- WHAT IS REQUIRED
Please tally the lines of the listing that hold the string "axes", and reply with that total only.
*** Opening of INFORMATION SUPPLIED ***
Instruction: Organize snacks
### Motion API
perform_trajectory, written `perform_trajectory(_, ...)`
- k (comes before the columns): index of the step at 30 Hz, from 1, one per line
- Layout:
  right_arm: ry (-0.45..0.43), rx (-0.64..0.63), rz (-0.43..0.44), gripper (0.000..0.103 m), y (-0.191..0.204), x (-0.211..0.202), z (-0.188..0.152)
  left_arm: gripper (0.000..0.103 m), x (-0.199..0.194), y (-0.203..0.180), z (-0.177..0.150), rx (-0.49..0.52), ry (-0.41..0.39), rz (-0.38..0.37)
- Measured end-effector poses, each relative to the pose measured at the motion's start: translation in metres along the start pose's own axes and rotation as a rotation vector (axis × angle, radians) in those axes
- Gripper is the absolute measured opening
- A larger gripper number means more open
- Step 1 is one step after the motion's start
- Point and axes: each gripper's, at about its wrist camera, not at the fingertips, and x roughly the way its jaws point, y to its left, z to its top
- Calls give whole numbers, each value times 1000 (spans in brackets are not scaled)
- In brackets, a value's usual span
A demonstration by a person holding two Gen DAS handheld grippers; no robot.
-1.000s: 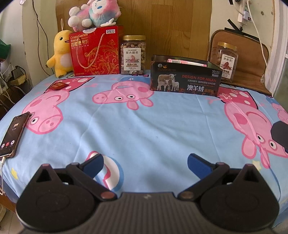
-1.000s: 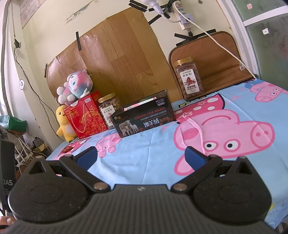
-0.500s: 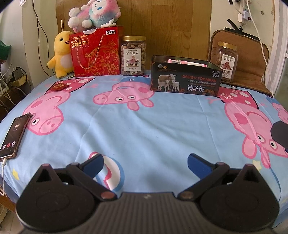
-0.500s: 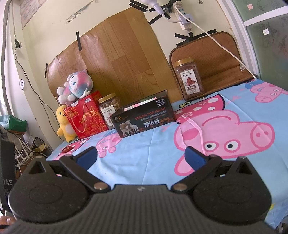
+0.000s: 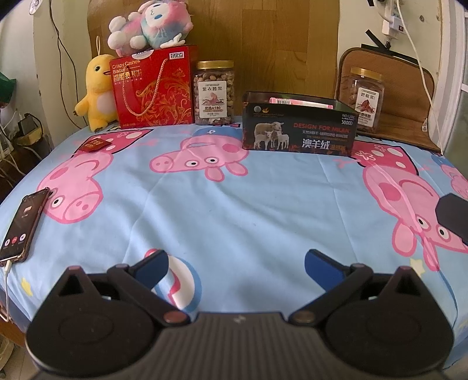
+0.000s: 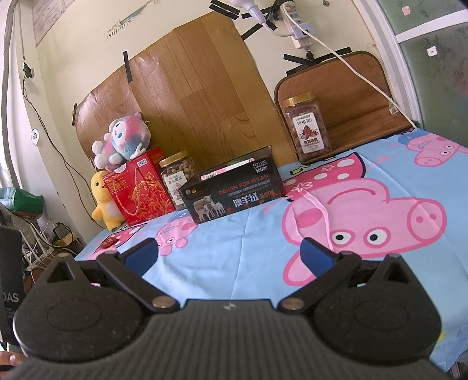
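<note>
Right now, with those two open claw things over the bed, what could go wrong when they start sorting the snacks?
The nut jar stands close beside the red biscuit bag that carries a plush toy; reaching for it might topple the toy. The phone lies near the bed's left edge on a cable, so the left tool could snag it or push it off.

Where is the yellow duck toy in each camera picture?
Left wrist view: the yellow duck toy stands at the far left back, right beside the red gift box.
Right wrist view: the duck is at the left middle, again just left of the red box.
Shared landmark: the black box with sheep, in front of the wooden board.
</note>
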Motion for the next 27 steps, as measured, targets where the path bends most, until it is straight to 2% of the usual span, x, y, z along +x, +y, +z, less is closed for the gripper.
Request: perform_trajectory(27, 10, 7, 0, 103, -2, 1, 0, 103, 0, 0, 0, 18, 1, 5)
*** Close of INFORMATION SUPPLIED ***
- RESULT
2